_Requirement_
Every line in the data below that has the word "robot" should be returned.

★ ★ ★ ★

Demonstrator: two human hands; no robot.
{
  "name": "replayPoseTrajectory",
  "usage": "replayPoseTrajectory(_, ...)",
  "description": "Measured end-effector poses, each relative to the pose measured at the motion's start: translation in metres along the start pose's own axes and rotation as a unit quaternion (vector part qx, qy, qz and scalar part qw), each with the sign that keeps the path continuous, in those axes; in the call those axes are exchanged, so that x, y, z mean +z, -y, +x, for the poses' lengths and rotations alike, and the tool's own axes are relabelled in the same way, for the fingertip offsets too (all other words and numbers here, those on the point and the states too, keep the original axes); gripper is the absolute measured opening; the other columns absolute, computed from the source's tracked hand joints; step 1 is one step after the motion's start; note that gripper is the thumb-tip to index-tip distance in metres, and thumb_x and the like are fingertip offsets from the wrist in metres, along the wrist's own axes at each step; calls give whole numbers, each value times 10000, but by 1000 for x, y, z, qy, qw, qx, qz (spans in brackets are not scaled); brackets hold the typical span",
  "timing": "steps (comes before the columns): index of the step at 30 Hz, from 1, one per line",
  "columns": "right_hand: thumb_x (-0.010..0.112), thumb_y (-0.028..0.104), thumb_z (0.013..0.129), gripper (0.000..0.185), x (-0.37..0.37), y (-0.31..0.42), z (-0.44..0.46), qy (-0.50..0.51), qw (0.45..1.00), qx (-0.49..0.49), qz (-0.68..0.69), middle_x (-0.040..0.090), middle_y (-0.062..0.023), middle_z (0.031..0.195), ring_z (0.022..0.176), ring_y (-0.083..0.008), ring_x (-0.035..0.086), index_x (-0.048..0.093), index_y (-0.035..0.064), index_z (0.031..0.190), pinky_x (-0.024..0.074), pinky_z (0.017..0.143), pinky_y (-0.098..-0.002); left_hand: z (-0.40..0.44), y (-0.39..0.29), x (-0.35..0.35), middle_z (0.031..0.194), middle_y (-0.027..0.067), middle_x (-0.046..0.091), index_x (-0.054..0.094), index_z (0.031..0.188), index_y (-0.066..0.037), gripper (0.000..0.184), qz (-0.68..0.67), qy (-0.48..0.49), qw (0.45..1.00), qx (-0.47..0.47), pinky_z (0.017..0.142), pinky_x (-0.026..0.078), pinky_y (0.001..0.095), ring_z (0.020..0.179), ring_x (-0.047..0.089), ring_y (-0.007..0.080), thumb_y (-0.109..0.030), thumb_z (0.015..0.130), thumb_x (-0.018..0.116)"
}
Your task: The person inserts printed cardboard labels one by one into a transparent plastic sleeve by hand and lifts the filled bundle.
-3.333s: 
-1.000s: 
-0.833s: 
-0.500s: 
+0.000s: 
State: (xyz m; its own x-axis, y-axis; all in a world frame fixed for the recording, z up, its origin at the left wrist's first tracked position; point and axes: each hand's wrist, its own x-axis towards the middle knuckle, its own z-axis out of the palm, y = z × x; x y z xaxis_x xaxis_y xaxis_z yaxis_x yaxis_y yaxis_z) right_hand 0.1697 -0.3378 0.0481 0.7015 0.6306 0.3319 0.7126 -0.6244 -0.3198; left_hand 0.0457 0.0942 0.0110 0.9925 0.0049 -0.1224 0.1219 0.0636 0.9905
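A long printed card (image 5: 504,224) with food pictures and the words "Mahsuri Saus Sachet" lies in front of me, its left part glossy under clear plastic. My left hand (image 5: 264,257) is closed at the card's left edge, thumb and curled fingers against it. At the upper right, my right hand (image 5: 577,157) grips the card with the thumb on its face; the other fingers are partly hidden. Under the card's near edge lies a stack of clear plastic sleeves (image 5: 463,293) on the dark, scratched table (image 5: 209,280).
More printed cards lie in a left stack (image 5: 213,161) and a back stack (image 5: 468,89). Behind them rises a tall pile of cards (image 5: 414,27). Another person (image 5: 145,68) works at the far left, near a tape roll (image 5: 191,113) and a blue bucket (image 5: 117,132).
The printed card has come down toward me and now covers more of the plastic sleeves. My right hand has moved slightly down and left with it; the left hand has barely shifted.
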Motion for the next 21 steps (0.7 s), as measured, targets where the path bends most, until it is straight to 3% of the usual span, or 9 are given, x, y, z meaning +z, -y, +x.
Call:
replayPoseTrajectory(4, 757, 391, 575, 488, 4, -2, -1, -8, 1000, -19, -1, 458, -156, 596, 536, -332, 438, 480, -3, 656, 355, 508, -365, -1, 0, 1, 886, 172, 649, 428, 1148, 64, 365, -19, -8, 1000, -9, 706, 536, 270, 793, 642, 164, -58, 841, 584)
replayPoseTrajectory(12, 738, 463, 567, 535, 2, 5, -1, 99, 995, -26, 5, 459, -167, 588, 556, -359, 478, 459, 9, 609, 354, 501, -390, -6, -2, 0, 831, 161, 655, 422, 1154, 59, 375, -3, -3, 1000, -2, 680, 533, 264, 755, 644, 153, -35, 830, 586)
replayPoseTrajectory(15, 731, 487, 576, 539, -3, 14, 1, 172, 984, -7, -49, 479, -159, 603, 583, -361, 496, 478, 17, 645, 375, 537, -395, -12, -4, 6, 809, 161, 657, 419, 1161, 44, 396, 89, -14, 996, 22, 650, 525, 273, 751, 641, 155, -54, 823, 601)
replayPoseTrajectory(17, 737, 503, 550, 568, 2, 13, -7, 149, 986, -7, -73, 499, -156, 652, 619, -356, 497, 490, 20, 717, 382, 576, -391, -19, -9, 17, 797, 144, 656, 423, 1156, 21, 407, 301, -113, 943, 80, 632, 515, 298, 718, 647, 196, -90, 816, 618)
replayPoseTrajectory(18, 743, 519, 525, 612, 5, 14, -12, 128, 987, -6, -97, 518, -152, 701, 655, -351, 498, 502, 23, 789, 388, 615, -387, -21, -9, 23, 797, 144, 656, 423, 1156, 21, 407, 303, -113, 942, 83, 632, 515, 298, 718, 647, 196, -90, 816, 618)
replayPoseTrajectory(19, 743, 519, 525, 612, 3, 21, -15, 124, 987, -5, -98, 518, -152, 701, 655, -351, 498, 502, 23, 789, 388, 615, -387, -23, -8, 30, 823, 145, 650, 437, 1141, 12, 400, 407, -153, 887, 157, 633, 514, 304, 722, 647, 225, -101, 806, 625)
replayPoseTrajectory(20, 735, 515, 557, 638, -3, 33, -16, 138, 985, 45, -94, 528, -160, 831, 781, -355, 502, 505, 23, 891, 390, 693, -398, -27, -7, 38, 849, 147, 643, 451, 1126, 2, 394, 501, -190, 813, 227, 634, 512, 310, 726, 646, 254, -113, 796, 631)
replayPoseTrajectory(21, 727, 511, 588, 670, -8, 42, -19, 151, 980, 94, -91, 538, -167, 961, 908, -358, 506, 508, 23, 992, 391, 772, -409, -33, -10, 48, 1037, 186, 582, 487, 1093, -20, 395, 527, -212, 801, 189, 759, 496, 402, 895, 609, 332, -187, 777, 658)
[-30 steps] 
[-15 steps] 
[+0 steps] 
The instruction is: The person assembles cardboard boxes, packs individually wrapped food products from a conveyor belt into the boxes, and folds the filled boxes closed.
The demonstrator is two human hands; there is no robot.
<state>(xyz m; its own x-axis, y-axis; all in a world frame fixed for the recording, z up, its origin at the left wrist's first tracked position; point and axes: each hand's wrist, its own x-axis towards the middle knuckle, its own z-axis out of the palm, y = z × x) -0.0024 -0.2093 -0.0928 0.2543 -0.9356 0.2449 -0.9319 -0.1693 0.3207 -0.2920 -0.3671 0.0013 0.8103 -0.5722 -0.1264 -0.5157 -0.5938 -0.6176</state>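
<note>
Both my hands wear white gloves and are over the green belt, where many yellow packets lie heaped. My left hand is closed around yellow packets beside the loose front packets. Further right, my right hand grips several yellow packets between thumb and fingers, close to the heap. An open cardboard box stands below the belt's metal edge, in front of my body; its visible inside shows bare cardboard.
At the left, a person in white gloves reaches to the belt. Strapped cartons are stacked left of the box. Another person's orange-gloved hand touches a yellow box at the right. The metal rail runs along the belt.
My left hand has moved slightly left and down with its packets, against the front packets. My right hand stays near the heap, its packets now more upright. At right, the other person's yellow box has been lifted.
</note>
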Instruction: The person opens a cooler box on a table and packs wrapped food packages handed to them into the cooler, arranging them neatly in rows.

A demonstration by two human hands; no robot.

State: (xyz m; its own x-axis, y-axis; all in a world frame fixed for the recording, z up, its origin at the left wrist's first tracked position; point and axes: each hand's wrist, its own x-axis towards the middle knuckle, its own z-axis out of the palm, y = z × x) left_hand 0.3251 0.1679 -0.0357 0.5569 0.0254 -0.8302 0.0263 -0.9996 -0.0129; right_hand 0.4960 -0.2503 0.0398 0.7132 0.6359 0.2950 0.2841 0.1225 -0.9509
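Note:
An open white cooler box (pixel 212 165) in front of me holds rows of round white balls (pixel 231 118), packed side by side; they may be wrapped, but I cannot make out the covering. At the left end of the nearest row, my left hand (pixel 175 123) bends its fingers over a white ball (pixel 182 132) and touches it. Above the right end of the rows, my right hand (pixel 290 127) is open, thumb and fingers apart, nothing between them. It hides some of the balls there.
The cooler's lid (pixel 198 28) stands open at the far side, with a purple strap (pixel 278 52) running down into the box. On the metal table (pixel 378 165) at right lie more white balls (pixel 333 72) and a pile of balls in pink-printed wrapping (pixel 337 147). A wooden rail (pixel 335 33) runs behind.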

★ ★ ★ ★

_Result of this exercise_
Demonstrator: two human hands; no robot.
The demonstrator is two human hands; there is no robot.
A demonstration by two human hands; no robot.

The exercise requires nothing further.